Jean-Marc Hovasse : c'est vrai pour beaucoup de pays, pas forcément communistes…

Pierre Georgel : Y a-t-il vraiment au parti un anti-hugolisme fondé sur l'image d'un Hugo bourgeois ?

Guy Rosa : Oui, y compris dans les instances. C'est la ligne héritière de Lafargue.

Françoise Chenet : est-ce que ça n'a pas un rapport avec la résistance ? A l'époque, on voyait le film par rapport à la Résistance. Film militant, dans l'inspiration encore un peu épique de la Résistance.

Arnaud Laster : Il y a une modestie de l'approche du réalisateur. Il n'y a pas d'esthétisme, d'art pour l'art. Il cherche à transcrire comme il peut le roman tel qu'il l'a lu, tel qu'il l'a aimé, avec souvent beaucoup de respect pour un certain nombre de répliques fortes du roman. Il y a des choses très proches du roman.

Par contre, je trouve qu'il n'y a pas d'originalité propre dans ce film.

J'ai de l'estime pour cette adaptation. Ce n'est pas une trahison.

Guy Rosa : Bourvil en tout cas invente un indépassable Thénardier.

Giusy Pisano : Je trouve que certains passages sont très beaux. La scène des funérailles est magnifique, comme une estampe, mais avec des gens en mouvement.
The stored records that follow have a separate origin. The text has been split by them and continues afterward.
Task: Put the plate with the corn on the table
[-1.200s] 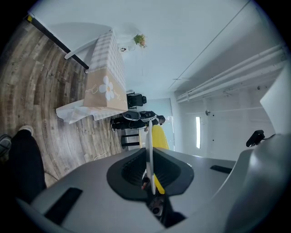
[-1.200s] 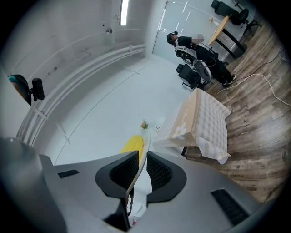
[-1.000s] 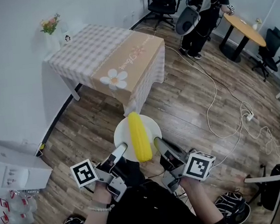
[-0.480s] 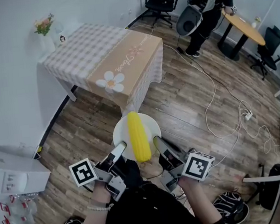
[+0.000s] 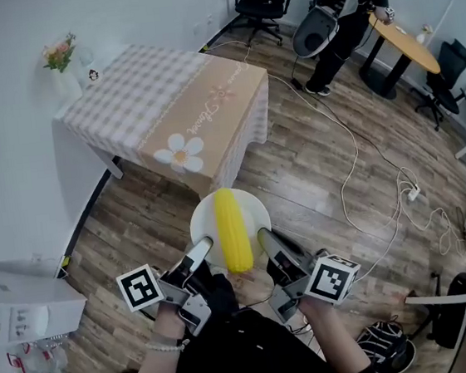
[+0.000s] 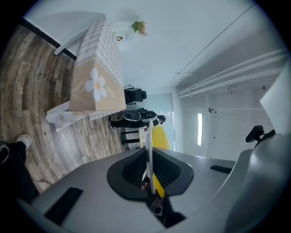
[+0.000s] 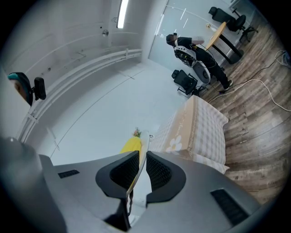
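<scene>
Wood-plank flooring lies under the carried load, with the goal ahead.

Left gripper and right gripper: each has its jaws pinched on the rim of the white plate, one at either side. The plate's edge shows between the ribbed pads in both gripper views.

Corn: a yellow cob lying lengthwise on the plate, between the two grippers.

The plate is in the air over the floor, short of the table. The table has a checked cloth with a daisy-print band, and a vase of flowers at its far corner.

Step in hand, by judgement: carrying the plate to the table. The next move calls for closing the gap with the plate kept level, so the cob cannot roll. The plate then goes down on bare cloth before either grip lets go.
</scene>
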`<state>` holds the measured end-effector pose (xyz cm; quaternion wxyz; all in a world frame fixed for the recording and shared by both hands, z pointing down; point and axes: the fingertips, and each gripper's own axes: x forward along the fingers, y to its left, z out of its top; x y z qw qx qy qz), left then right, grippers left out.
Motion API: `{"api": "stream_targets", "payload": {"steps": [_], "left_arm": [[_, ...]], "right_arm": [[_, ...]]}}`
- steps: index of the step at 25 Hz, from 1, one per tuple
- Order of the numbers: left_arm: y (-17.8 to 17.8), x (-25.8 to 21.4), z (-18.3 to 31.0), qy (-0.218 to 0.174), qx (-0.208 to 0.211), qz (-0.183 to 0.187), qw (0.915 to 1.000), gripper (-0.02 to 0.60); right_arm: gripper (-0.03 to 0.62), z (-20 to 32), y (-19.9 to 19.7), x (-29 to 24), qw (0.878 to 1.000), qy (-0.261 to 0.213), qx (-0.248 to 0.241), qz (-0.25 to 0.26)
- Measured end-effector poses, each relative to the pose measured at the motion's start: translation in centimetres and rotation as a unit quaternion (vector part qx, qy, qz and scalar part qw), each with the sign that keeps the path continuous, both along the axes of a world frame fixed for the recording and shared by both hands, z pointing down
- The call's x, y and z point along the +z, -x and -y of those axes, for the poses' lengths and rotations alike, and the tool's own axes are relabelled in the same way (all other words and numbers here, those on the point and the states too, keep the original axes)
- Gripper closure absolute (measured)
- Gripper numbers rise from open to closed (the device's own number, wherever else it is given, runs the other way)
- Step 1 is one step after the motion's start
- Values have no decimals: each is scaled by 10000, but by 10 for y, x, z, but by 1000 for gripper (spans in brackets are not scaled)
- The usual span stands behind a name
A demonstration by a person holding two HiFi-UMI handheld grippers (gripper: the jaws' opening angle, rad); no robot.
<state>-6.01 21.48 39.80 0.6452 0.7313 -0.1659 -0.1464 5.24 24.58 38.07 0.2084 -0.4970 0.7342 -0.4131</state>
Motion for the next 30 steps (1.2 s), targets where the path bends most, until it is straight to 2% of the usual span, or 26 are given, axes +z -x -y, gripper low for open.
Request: {"api": "stream_targets", "payload": {"steps": [30], "left_arm": [[-40,-11,186,57,487,8,9988,548]], "right_arm": [[517,174,-36,-9,9983,109,566,-34]]}}
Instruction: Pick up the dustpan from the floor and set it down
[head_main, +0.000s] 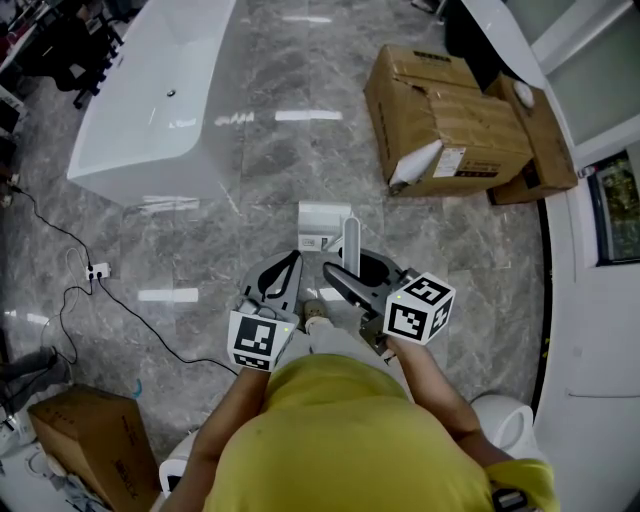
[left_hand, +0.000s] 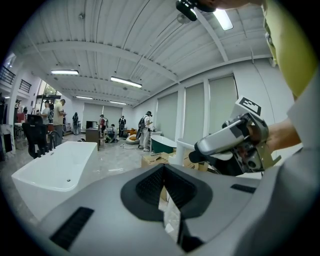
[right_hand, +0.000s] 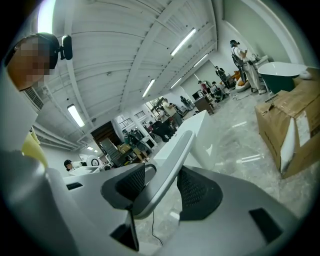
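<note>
Seen from above, a person in a yellow shirt holds both forearms forward and close together, each hand carrying one grey two-jaw gripper with a black-and-white marker cube at its back. Both grippers point ahead and slightly down.

The right gripper (head_main: 355, 272) is clamped on the long, pale grey handle (right_hand: 170, 165) of the white plastic dustpan (head_main: 322, 222). The handle passes slantwise between the two black ridged pads. The pan hangs at the handle's far end, just ahead of both grippers, over the grey marble floor (head_main: 250, 170). Whether it is clear of the floor cannot be told.

The left gripper (head_main: 288, 268) sits just beside the right one, its jaws closed tip to tip with nothing between them.

Counted in the head view:
- one dustpan
- two grippers
- one long white bathtub (head_main: 150, 100) at upper left
- three brown cardboard boxes: two (head_main: 440, 120) touching at upper right, one (head_main: 90, 435) at lower left
- one white power strip (head_main: 98, 270) with a black cable on the floor at left
</note>
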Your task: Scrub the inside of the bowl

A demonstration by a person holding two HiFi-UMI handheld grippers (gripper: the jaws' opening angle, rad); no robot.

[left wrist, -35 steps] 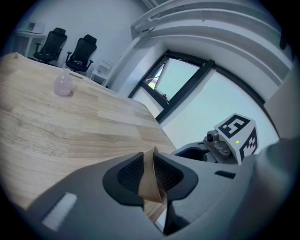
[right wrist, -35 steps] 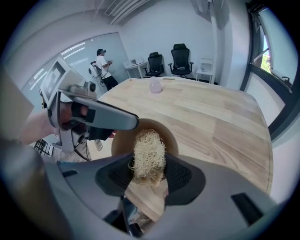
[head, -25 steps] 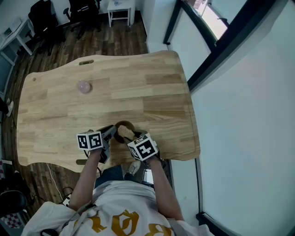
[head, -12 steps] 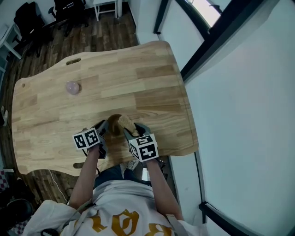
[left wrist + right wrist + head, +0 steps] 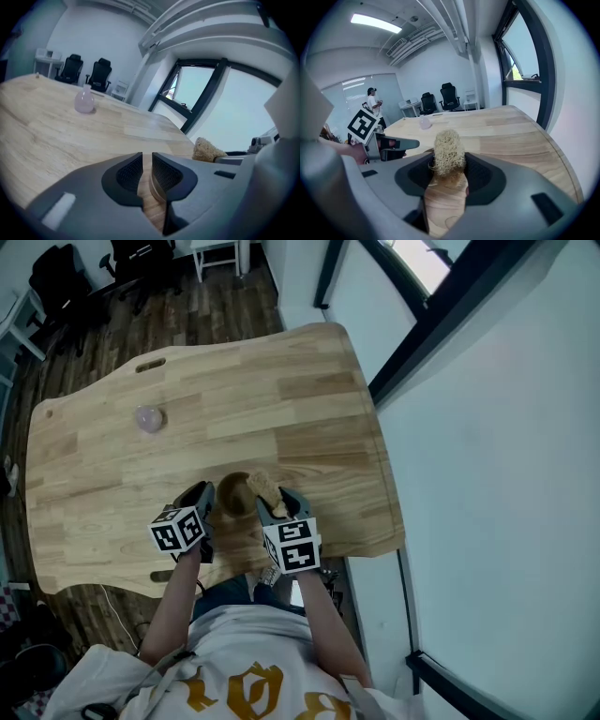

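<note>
Wooden bowl [image 5: 232,494] stands by the table's [image 5: 281,399] near edge; left tongs [image 5: 146,165] pinched almost shut on its rim; right tongs [image 5: 449,165] clamped on a loofah scrubber [image 5: 448,146] at the bowl's right side; contact with the interior unconfirmed; scrubbing judged in hand, not complete.

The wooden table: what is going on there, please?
A person works with two hand-held grippers at the near edge of the table. The left gripper is shut on the rim of a brown bowl. The right gripper holds a tan fibrous scrubber at the bowl's right side.
</note>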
Yvette Parent : Concernant le film, est-ce que nous n'avons pas les moyens de voir le film ?

Arnaud Laster : Il sera projeté à Besançon.

Giusy Pisano  : Il existe en DVD, collection René Château.
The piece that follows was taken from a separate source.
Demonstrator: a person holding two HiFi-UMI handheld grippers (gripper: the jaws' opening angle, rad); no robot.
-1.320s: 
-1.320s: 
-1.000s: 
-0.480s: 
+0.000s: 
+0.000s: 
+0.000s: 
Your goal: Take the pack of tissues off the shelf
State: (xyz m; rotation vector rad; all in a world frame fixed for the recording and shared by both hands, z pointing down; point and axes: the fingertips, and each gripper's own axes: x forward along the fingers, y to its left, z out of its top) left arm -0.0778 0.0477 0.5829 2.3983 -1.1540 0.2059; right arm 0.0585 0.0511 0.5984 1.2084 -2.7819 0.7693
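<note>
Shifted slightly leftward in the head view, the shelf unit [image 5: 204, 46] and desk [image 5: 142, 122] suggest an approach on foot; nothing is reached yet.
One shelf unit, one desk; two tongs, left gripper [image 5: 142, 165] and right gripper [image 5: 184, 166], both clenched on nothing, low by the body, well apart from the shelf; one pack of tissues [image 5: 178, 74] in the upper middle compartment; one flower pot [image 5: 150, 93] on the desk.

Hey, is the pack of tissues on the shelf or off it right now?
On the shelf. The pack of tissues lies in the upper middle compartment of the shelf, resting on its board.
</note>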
Guy Rosa : Votre communication, au moins par son seul objet, est précieuse. On a tendance à laisser tomber les décors dans l'étude des adaptations au cinéma.

Giusy Pisano  : le décorateur est considéré comme un technicien. Il existe très peu de travaux sur sa contribution à la création filmique.

Françoise Chenet : Il n'y a pas que le problème des décors, il y a aussi le problème des éclairages.

Par ailleurs, j'ai un scoop. La maison de Jean Valjean : c'est 47 rue d'Assas, actuellement. J'en suis presque sûre. Deux particularités décisives : elle correspond à ce que Hugo pouvait en voir quand il habitait rue Notre-Dame des Champs. C'est aussi l'exact symétrique de la maison que Jean Valjean prétend habiter quand il donne une fausse adresse.

J'ai une question : le film a-t-il un rapport avec l'expressionisme allemand ?

Giusy Pisano   : Non.

Pierre Georgel : Qu'est-ce que Pimenoff a retenu de l'enseignement des constructivistes ? Car on sait qu'il les a connus et fréquentés mais on ne s'en douterait pas à voir les images que vous avez montrées.

Giusy Pisano   : Il restait considéré comme un technicien, et se situait comme tel.